Chromosome Abnormalities in Leukemia
Rowley, J.D.    Hämatol. Bluttransf. Vol 23

Department of Medicine, Box 420, The University of Chicago, 950 East 59th Street, Chicago. Illinois 60637, USA

A. Introduction

The renewed interest in the study of chromosome abnormalities in hematologic malignancies, particularly in the leukemias, is the result of technical improvements which permit the precise identification of each human chromosome, and of parts of chromosomes as well. The information obtained raises a number of questions regarding the validity of older notions, such as the variability of the chromosome pattern (karyotype) in acute leukemia, or the rarity of associations of specific chromosome abnormalities with particular types of leukemia. One of the surprising observations of the last few years has been the frequent occurrence of consistent translocations in a variety of hematologic malignancies. The challenging questions at present are how and why nonrandom changes, particularly consistent translocations, occur.

B. Methods

An analysis of chromosome patterns in malignancy must be based on a study of the karyotype of the tumor tissue itself. In the case of leukemia, the specimen is usually a bone marrow aspirate that is processed immediately or is cultured for a short time [29]. Cells in metaphase from a 24-hour culture of peripheral blood will have a karyotype similar to that of cells obtained from the bone marrow. The chromosome analysis may be performed by means of one of several pretreatments prior to staining with Giemsa [34 ], or the slides can be stained with quinacrine mustard for fluorescence, as previously described [3,29]. The chromosomes are identified according to the Paris Nomenclature [22], and the karyotypes are expressed as recommended under this system.
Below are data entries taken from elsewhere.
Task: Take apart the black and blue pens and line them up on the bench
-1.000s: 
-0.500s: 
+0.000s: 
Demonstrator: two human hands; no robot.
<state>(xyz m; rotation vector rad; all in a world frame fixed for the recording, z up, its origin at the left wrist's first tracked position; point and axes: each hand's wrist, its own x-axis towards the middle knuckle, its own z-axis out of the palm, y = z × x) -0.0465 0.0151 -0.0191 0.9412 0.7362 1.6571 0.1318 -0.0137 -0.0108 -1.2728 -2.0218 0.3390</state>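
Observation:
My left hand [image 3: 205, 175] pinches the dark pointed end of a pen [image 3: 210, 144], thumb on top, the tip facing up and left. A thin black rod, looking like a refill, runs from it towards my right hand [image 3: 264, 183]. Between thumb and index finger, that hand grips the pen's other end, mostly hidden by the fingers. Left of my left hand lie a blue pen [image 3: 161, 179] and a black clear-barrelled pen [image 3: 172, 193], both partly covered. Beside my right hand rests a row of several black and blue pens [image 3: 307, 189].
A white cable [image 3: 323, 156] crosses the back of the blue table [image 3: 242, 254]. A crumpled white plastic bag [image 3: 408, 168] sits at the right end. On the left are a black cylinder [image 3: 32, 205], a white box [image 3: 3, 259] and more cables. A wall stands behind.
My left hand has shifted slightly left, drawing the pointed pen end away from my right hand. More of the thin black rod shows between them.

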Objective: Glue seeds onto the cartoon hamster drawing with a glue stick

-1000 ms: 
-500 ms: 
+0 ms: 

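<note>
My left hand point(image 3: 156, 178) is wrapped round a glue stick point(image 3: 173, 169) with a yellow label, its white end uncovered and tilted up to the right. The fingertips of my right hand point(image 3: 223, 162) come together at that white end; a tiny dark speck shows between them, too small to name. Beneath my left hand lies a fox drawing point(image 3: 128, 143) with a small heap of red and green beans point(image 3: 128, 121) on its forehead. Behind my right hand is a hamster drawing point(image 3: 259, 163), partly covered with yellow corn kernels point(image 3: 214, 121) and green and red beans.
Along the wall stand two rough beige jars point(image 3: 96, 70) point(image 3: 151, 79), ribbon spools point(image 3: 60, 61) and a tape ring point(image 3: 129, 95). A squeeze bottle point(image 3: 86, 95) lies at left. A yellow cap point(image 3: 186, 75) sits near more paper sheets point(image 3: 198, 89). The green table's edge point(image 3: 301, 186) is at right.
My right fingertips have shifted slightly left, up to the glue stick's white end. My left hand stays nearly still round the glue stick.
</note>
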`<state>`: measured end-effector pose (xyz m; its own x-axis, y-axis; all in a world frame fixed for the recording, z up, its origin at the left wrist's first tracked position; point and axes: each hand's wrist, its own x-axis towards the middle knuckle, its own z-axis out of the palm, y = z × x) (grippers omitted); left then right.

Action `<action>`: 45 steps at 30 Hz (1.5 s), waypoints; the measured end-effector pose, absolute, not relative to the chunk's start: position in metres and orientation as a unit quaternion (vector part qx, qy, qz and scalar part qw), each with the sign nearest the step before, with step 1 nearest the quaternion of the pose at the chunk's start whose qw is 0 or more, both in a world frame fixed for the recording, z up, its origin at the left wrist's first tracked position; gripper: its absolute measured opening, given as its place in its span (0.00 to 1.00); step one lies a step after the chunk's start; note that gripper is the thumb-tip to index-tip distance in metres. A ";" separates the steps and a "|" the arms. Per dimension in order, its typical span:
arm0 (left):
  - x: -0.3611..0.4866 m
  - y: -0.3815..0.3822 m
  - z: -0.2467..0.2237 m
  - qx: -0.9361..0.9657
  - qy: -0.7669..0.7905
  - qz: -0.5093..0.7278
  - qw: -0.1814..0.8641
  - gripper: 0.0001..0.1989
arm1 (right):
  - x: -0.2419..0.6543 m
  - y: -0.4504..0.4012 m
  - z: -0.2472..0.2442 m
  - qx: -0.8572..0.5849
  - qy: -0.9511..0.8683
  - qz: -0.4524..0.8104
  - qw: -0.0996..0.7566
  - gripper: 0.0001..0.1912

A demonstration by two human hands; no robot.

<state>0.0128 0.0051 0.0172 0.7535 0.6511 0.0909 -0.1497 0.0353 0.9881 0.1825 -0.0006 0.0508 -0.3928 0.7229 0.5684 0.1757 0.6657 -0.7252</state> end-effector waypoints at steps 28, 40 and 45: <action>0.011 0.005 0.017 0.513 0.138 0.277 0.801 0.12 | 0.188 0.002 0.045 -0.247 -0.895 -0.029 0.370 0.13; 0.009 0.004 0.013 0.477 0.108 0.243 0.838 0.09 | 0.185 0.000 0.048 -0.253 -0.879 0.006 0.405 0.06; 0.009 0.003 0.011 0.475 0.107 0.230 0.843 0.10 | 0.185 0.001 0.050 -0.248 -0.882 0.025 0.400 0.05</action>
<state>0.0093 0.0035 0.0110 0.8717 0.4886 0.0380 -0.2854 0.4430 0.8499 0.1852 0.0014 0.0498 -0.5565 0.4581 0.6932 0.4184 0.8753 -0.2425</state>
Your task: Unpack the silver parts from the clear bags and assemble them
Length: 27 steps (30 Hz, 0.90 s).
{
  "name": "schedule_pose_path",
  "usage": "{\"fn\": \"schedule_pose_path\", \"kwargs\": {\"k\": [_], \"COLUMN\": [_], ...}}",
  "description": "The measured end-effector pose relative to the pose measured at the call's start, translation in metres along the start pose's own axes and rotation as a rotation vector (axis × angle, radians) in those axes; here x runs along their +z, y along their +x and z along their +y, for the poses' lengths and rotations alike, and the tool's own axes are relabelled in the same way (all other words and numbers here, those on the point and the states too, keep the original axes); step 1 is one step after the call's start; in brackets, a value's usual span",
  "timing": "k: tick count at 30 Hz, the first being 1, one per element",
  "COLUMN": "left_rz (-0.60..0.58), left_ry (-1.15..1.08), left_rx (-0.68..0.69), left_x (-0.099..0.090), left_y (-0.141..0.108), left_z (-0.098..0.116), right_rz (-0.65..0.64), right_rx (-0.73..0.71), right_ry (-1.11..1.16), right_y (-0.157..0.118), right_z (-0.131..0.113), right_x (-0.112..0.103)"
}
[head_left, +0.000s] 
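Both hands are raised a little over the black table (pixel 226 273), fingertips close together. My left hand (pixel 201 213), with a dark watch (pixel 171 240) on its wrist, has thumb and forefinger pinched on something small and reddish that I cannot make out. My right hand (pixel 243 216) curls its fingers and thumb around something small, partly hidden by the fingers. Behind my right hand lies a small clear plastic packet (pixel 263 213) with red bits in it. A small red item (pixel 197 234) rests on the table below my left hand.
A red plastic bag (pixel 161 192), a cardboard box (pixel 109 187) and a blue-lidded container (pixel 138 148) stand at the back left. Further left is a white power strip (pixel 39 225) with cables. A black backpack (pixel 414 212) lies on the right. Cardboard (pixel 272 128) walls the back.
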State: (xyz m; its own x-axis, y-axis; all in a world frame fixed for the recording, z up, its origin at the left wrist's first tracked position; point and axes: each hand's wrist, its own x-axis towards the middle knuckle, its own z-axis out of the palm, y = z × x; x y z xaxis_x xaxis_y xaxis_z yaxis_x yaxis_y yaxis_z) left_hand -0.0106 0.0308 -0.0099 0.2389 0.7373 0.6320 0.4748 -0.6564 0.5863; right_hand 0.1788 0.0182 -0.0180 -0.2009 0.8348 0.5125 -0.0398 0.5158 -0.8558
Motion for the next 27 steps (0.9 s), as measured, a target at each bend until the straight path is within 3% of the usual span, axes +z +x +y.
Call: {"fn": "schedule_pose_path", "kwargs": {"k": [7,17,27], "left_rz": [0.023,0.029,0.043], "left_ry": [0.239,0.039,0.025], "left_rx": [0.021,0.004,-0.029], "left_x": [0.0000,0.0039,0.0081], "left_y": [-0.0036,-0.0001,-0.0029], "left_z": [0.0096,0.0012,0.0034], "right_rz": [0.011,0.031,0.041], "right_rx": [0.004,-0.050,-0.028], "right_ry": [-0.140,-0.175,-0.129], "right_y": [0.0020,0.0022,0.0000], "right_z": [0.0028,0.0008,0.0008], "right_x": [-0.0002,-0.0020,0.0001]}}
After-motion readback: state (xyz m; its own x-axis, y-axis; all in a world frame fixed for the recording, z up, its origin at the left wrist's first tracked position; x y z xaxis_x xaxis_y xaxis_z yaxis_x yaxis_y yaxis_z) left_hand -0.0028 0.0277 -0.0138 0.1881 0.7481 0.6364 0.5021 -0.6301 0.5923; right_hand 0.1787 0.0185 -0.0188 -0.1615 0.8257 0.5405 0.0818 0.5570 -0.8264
C. Chronic Myelogenous Leukemia

I. Chronic Phase

Nowell and Hungerford [20] reported the first consistent chromosome abnormality in a human cancer; they observed an unusually small G-group chromosome, called the Philadelphia (PhI) chromosome, in leukemic cells from patients with chronic myelogenous leukemia (CML). Bone marrow cells from approximately 85% of patients who have clinically typical CML contain the PhI chromosome (PhI + ) [38]. Chromosomes obtained from PHA-stimulated lymphocytes of patients with PhI+ CML usually are normal. Chromosome banding techniques were first used in the cytogenetic study of leukemia for identification of the PhI chromosome. Caspersson et al. [2] and O'Riordan et al. [21] reported independently that the PhI chromosome was a No. 22q -.The question of the nature of this chromosome was answered in 1973. when Rowley [24] reported that it represents a translocation, rather than a deletion as many investigators had previously assumed. The first report in 1973 presented data on nine PhI patients, in all ofwhom there was additional dully fluorescing chromosome material at the end of the long arm of one No.9 (9q + ). The amount and staining characteristics of this material were similar to those of the distal portion of the long arm of No.22. The abnormality in CML is, therefore. an apparently balanced reciprocal translocation, t (9;22) (q34;ql1). Measurements of the DNA content of the affected pairs (9 and 22) have shown that the amount of DNA added to No.9 is equal to that missing from the PhI [14]; thus there is no detectable loss ofDNA in this chromosome rearrangement. The karyotypes of 569 PhI + patients with CML have been examined with banding techniques by a number of investigators, and the 9; 22 translocation has been identified in 529 cases (94%) (reviewed in Rowley [27]). Unusual or complex trans locations were identified in 40 patients, in 17 of whom the translocation involved No.22 and one of several other chromosomes. In two patients. the translocated material could not be detected and was presumed to be missing. Twenty-one cases have also been reported in which the rearrangement involved three or more chromosomes; in all of these cases. with one exception [13], two of the chromosomes were Nos.9 and 22 with breaks in the usual bands. The great specificity of the translocation involving Nos. 9 and 22 remains an enigma. At present, patients with a variant translocation appear not to differ clinically from those with the usual PhI [32].

II Acute Phase

When patients with CML enter the terminal acute phase, about 20% appear to retain the 46. PhI + cell line unchanged, whereas other chromosome abnormalities are superimposed on the PhI + cell line in 80% of patients [27,28]. In a number of cases, the change in the karyotype preceded the clinical signs of blast crisis by 2-4 months. Bone marrow chromosomes from 178 patients with PhI + CML, who were in the acute phase, have been analyzed with banding techniques [27,28]. Thirty-five showed no change in their karyotype. whereas 143 patients had additional chromosome abnormalities. The most frequent gains or structural rearrangements of particular chromosomes observed in 136 patients who underwent relatively complete analyses are summarized in Table 1. These changes frequently occur in combination to produce modal numbers of47 to 52.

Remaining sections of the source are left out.